People, make up your mind: feminism is not a supermarket pick? As the next round of Brexit talks looms, the civil service Twitter feed releases this nugget: ‘Cabinet Office to draw up policies to support staff with caring responsibilities.’ So glad to see them getting their priorities right.

Those of us waking pasty-faced and frizzy-haired on the last day of the longest January in living memory (well, since last year) will take heart at the notion that it doesn’t all come naturally to the Duchess of Cambridge either, after her stylist Amanda Cook Tucker revealed the tools of her trade on social media.

Given 13 brushes, seven combs and three sets of curling tongs, not to mention the services of the redoubtable Cook Tucker, most women could look half-decent in the mornings, too.

I must confess I feel some sympathy for Blue Ivy, six-year-old daughter of rapper Jay-Z and Beyonce, caught on camera telling her parents to shush at the Grammy Awards on Sunday night. It’s bad enough to have been saddled with such a ridiculous name, but she also has to bear the ignominy of her mother leaving home wearing only half a dress.

Wouldn’t it be delicious if, instead of turning into just another car-crash celebrity brat, little Blue Ivy ended up becoming an accountant and voting Republican?

Just a few years ago, the idea that a woman like model Yasmin Le Bon, 53, would have even owned up to going through the menopause, let alone speak openly about how it has affected her physically and mentally would have seemed impossible.
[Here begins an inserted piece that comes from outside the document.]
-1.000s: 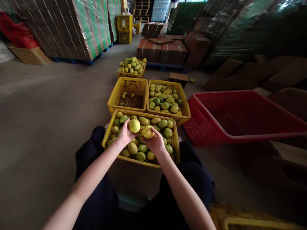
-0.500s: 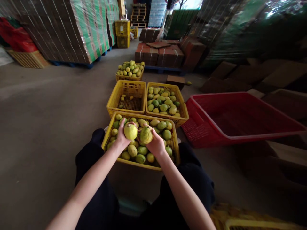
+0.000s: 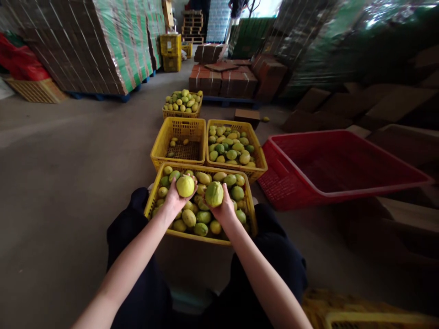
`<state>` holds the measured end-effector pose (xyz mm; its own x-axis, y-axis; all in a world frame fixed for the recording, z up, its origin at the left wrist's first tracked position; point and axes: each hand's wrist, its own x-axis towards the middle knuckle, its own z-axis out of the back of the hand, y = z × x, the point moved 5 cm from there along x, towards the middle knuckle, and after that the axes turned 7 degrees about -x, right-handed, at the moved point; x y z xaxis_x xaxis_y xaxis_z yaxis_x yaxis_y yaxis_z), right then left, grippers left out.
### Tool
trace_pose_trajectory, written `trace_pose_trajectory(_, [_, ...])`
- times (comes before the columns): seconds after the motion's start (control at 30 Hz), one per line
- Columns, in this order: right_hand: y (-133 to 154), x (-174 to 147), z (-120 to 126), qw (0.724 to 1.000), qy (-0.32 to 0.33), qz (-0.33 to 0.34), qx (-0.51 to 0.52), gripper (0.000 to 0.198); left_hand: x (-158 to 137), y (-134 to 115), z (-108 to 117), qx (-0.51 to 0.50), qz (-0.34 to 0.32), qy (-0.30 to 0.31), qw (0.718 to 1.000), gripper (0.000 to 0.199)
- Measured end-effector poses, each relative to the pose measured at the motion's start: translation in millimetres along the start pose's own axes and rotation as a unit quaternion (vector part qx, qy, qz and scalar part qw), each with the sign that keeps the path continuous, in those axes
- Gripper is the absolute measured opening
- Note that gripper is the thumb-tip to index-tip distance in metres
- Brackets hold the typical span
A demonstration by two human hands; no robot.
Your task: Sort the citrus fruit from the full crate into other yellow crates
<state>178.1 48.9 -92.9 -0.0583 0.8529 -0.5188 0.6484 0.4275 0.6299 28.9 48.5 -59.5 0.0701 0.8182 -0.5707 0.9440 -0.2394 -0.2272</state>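
Right in front of me, between my knees, is a yellow plastic crate (image 3: 202, 237) full of green and yellow lemons (image 3: 189, 218). Over its left half, my left hand (image 3: 175, 196) is closed round a yellow lemon (image 3: 185, 186), palm up. A greener, bumpy lemon (image 3: 214, 194) rests in my right hand (image 3: 224, 208), with the thumb along its right side. Both fruits are held just above the others, a short gap apart. The fingers under each fruit are partly hidden.
Beyond stand a yellow crate (image 3: 156, 148) with several lemons at its bottom, a fuller crate (image 3: 262, 167) beside it and another heaped crate (image 3: 181, 113) behind. A large red basket (image 3: 274, 183) lies to the right. Wrapped carton stacks (image 3: 126, 50) and flattened cardboard (image 3: 240, 84) stand farther back.
My hands have moved slightly apart. The lemon in my right hand has been turned and now shows a smoother, greener side; the left one has tilted a little.
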Motion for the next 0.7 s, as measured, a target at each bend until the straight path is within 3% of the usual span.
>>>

The fact that she can share her experiences without fear of being mocked or sidelined speaks volumes about how older women are now accepted.

And that is a message so much more powerful than any vapid hashtag or virtue-signalling awards speech. As Britain’s first feminist Princess-in-waiting, it follows that Meghan Markle should be planning to give a speech at her wedding. Personally, I cannot think of anything worse.

It’s stressful enough getting married without adding another cause for worry — and besides, when it comes to making a complete fool of oneself in front of a room of important people, surely that is a task only a man can adequately perform?

I agree with equal pay for women. But sometimes just winning the argument is enough. In the case of the BBC women — already earning higher than normal salaries — surely it would be better to draw a line under past mistakes and move on rather than cripple the Corporation with lawsuits and claims for backdated salaries?